TASK GOAL: The answer must be every line below that holds the word "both".

THE DATA:
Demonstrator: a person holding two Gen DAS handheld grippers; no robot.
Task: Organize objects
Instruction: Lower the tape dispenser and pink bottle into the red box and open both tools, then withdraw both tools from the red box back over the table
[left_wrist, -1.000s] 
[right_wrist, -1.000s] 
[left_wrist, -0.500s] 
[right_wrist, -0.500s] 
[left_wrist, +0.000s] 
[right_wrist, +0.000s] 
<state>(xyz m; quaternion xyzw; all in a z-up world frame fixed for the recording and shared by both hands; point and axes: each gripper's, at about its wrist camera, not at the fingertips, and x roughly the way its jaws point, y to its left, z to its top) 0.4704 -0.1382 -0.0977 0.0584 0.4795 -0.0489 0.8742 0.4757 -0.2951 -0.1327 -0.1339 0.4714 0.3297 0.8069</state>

ANSWER:
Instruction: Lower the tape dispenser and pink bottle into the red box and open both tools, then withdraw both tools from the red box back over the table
<state>(xyz m; quaternion xyzw; all in a z-up world frame fixed for the recording and shared by both hands; point and axes: each gripper's, at about its wrist camera, not at the fingertips, and x roughly the way its jaws point, y to its left, z to its top) 0.4704 -0.1382 -0.0977 0.0584 0.4795 -0.0489 0.8742 0.4757 -0.2951 -0.1327 -0.1339 0.4714 0.3297 0.8069</state>

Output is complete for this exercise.